• Task requirements: With nothing added or dropped, output every record below exactly.

──────── Listed entries ────────

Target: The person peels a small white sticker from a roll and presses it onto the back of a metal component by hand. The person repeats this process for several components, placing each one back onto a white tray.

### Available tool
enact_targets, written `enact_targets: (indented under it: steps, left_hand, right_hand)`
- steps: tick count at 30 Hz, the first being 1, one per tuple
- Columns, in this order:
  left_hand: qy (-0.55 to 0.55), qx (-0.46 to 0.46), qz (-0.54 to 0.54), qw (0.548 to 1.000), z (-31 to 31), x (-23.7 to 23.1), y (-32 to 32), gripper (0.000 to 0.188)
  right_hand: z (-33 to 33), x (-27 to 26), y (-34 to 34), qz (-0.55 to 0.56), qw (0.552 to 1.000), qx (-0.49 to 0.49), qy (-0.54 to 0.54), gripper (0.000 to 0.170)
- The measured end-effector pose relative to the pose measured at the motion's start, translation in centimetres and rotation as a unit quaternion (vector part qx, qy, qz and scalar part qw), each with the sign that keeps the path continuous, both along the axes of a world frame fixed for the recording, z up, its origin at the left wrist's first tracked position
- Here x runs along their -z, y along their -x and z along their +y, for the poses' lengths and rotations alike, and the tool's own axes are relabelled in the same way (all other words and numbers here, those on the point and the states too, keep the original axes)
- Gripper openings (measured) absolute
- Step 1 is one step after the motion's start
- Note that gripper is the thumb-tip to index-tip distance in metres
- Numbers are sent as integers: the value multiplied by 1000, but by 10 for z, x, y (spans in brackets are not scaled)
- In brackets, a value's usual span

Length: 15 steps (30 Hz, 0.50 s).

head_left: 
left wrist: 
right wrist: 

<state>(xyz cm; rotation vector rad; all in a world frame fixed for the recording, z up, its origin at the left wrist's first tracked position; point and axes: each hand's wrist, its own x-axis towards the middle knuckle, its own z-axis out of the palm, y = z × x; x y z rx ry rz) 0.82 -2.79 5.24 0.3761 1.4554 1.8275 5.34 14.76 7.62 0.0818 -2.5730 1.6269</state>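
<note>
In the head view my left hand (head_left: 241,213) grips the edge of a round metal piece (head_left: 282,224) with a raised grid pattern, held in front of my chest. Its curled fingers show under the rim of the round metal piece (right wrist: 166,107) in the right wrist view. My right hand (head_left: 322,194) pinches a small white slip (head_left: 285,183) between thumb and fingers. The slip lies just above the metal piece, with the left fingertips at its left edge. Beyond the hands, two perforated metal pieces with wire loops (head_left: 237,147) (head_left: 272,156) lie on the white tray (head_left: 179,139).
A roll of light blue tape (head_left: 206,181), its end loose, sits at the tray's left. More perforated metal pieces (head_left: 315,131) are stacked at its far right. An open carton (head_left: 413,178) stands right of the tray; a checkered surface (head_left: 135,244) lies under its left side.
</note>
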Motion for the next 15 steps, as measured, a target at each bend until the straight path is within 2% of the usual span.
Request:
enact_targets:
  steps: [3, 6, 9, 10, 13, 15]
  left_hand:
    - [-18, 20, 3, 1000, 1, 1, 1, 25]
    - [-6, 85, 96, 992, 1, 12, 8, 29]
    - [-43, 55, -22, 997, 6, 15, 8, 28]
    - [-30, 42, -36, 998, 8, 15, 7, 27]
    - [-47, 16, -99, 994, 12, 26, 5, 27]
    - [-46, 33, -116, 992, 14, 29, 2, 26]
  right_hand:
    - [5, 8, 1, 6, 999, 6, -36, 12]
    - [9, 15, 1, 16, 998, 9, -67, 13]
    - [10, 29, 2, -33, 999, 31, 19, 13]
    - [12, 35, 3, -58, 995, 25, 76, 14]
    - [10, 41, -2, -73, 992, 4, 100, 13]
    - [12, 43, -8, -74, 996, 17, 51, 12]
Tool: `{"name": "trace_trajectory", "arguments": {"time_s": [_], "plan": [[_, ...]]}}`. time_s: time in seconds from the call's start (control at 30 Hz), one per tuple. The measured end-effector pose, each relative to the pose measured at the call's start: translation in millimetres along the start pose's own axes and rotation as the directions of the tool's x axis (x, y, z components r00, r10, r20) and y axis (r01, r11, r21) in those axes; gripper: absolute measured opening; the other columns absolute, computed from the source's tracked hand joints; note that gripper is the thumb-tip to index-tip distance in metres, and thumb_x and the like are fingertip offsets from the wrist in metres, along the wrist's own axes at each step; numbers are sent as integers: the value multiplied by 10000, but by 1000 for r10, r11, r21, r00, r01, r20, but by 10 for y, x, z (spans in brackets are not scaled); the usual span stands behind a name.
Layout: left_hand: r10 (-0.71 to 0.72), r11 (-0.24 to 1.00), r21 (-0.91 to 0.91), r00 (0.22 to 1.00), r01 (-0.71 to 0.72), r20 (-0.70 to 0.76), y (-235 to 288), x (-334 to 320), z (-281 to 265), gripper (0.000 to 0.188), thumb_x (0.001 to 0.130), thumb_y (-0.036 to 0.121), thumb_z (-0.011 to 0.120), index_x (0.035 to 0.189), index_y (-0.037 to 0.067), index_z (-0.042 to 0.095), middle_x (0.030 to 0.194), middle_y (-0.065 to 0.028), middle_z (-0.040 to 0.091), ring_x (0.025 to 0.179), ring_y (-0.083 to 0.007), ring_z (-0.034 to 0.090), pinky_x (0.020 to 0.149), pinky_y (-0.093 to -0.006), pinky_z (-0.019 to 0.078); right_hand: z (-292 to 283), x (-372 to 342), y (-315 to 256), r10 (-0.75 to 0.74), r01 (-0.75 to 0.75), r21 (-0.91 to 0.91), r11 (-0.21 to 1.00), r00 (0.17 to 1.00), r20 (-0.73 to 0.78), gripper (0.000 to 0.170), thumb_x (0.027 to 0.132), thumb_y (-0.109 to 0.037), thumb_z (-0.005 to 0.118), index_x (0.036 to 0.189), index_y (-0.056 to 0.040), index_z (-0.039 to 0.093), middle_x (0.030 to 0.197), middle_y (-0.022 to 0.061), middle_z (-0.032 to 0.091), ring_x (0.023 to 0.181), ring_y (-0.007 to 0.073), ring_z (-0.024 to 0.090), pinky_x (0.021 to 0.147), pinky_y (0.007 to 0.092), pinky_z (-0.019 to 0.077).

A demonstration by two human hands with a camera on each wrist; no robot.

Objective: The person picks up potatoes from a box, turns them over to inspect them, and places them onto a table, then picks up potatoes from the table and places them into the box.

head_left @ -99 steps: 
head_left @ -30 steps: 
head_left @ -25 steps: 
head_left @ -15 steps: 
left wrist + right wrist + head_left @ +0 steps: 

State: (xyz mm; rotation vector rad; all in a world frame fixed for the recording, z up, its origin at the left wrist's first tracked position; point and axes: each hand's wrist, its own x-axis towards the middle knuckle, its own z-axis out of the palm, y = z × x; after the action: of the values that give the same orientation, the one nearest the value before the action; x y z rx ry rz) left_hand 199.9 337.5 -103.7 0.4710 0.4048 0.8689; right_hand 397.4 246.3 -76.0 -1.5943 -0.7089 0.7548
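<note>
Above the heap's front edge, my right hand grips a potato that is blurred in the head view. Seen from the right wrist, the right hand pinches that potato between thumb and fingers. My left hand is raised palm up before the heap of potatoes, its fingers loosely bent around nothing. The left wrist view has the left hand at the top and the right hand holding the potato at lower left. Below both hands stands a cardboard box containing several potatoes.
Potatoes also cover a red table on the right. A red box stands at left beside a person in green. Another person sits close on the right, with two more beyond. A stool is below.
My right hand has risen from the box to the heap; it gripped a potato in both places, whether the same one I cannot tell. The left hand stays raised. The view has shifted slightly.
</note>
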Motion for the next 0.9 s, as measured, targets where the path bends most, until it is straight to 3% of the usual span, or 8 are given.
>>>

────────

• Finished exercise:
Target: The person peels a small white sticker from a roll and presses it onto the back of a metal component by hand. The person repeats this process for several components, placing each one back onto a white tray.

### Available tool
enact_targets, written `enact_targets: (indented under it: steps, left_hand, right_hand)`
- steps: tick count at 30 Hz, the first being 1, one per tuple
- Columns, in this order:
  left_hand: qy (-0.55 to 0.55), qx (-0.46 to 0.46), qz (-0.54 to 0.54), qw (0.548 to 1.000), z (-31 to 31), x (-23.7 to 23.1), y (-32 to 32), gripper (0.000 to 0.188)
  right_hand: z (-33 to 33), x (-27 to 26), y (-34 to 34), qz (-0.55 to 0.56), qw (0.552 to 1.000), qx (-0.49 to 0.49), qy (-0.54 to 0.54), gripper (0.000 to 0.170)
- The measured end-effector pose relative to the pose measured at the motion's start, translation in centimetres and rotation as a unit quaternion (vector part qx, qy, qz and scalar part qw), each with the sign that keeps the path continuous, both along the axes of a world frame fixed for the recording, z up, its origin at the left wrist's first tracked position
- Here x runs along their -z, y along their -x and z along their +y, for the poses' lengths and rotations alike, and the tool's own axes are relabelled in the same way (all other words and numbers here, those on the point and the states too, keep the original axes)
- Gripper openings (measured) absolute
- Step 1 is one step after the motion's start
- Note that gripper is the thumb-tip to index-tip distance in metres
- Numbers are sent as integers: the value multiplied by 1000, but by 10 for z, x, y (spans in brackets are not scaled)
- In brackets, a value's usual span

Length: 15 steps (30 Hz, 0.50 s).

head_left: 
left wrist: 
right wrist: 

<state>(xyz cm; rotation vector rad; all in a world frame fixed for the recording, z up, its origin at the left wrist's first tracked position; point and axes: each hand's wrist, its own x-axis towards the middle knuckle, its own z-axis out of the palm, y = z × x; x y z rx ry rz) 0.82 -2.79 5.24 0.3761 1.4554 1.8275 5.34 14.76 7.62 0.0818 -2.5730 1.6269</state>
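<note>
In the head view my left hand (head_left: 241,213) grips the edge of a round metal piece (head_left: 282,224) with a raised grid pattern, held in front of my chest. Its curled fingers show under the rim of the round metal piece (right wrist: 166,107) in the right wrist view. My right hand (head_left: 322,194) pinches a small white slip (head_left: 285,183) between thumb and fingers. The slip lies just above the metal piece, with the left fingertips at its left edge. Beyond the hands, two perforated metal pieces with wire loops (head_left: 237,147) (head_left: 272,156) lie on the white tray (head_left: 179,139).
A roll of light blue tape (head_left: 206,181), its end loose, sits at the tray's left. More perforated metal pieces (head_left: 315,131) are stacked at its far right. An open carton (head_left: 413,178) stands right of the tray; a checkered surface (head_left: 135,244) lies under its left side.
</note>
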Motion for the next 15 steps, as measured, a target at each bend until the straight path is within 2% of the usual span.
Request:
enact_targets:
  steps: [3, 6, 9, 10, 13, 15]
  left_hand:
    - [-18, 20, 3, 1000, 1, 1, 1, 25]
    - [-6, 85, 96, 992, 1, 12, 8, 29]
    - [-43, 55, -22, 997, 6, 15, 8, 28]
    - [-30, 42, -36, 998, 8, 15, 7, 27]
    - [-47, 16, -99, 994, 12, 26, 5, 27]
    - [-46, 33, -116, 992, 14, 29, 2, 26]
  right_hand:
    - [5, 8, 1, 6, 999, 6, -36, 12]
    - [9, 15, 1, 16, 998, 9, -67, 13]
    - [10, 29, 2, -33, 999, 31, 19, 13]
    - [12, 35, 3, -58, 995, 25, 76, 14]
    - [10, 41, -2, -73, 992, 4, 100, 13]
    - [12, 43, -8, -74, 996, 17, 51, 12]
Tool: `{"name": "trace_trajectory", "arguments": {"time_s": [_], "plan": [[_, ...]]}}`. time_s: time in seconds from the call's start (control at 30 Hz), one per tuple. The measured end-effector pose, each relative to the pose measured at the call's start: translation in millimetres along the start pose's own axes and rotation as the directions of the tool's x axis (x, y, z components r00, r10, r20) and y axis (r01, r11, r21) in those axes; gripper: absolute measured opening; the other columns absolute, computed from the source's tracked hand joints; note that gripper is the thumb-tip to index-tip distance in metres, and thumb_x and the like are fingertip offsets from the wrist in metres, along the wrist's own axes at each step; numbers are sent as integers: the value multiplied by 10000, but by 1000 for r10, r11, r21, r00, r01, r20, but by 10 for y, x, z (spans in brackets are not scaled); the usual span stands behind a name.
Layout: left_hand: r10 (-0.71 to 0.72), r11 (-0.24 to 1.00), r21 (-0.91 to 0.91), r00 (0.22 to 1.00), r01 (-0.71 to 0.72), r20 (-0.70 to 0.76), y (-235 to 288), x (-334 to 320), z (-281 to 265), gripper (0.000 to 0.188), thumb_x (0.001 to 0.130), thumb_y (-0.036 to 0.121), thumb_z (-0.011 to 0.120), index_x (0.035 to 0.189), index_y (-0.037 to 0.067), index_z (-0.042 to 0.095), middle_x (0.030 to 0.194), middle_y (-0.065 to 0.028), middle_z (-0.040 to 0.091), ring_x (0.025 to 0.179), ring_y (-0.083 to 0.007), ring_z (-0.034 to 0.090), pinky_x (0.020 to 0.149), pinky_y (-0.093 to -0.006), pinky_z (-0.019 to 0.078); right_hand: z (-292 to 283), x (-372 to 342), y (-315 to 256), r10 (-0.75 to 0.74), r01 (-0.75 to 0.75), r21 (-0.91 to 0.91), r11 (-0.21 to 1.00), r00 (0.17 to 1.00), r20 (-0.73 to 0.78), gripper (0.000 to 0.170), thumb_x (0.027 to 0.132), thumb_y (-0.109 to 0.037), thumb_z (-0.005 to 0.118), index_x (0.036 to 0.189), index_y (-0.056 to 0.040), index_z (-0.039 to 0.093), middle_x (0.030 to 0.197), middle_y (-0.022 to 0.061), middle_z (-0.032 to 0.091), ring_x (0.023 to 0.181), ring_y (-0.007 to 0.073), ring_z (-0.024 to 0.090), pinky_x (0.021 to 0.147), pinky_y (0.007 to 0.092), pinky_z (-0.019 to 0.077).

A demonstration by two human hands with a camera on each wrist; no robot.

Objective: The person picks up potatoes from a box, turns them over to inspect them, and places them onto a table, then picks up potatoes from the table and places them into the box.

head_left @ -99 steps: 
head_left @ -30 steps: 
head_left @ -25 steps: 
head_left @ -15 steps: 
left wrist + right wrist + head_left @ +0 steps: 

State: (xyz mm; rotation vector rad; all in a world frame fixed for the recording, z up, its origin at the left wrist's first tracked position; point and axes: each hand's wrist, its own x-axis towards the middle knuckle, its own z-axis out of the palm, y = z × x; after the action: of the values that give the same orientation, the one nearest the value before the action; x y z rx ry rz) left_hand 199.9 337.5 -103.7 0.4710 0.4048 0.8689; right_hand 397.4 246.3 -76.0 -1.5943 -0.7089 0.7548
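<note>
Above the heap's front edge, my right hand grips a potato that is blurred in the head view. Seen from the right wrist, the right hand pinches that potato between thumb and fingers. My left hand is raised palm up before the heap of potatoes, its fingers loosely bent around nothing. The left wrist view has the left hand at the top and the right hand holding the potato at lower left. Below both hands stands a cardboard box containing several potatoes.
Potatoes also cover a red table on the right. A red box stands at left beside a person in green. Another person sits close on the right, with two more beyond. A stool is below.
My right hand has risen from the box to the heap; it gripped a potato in both places, whether the same one I cannot tell. The left hand stays raised. The view has shifted slightly.
</note>
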Motion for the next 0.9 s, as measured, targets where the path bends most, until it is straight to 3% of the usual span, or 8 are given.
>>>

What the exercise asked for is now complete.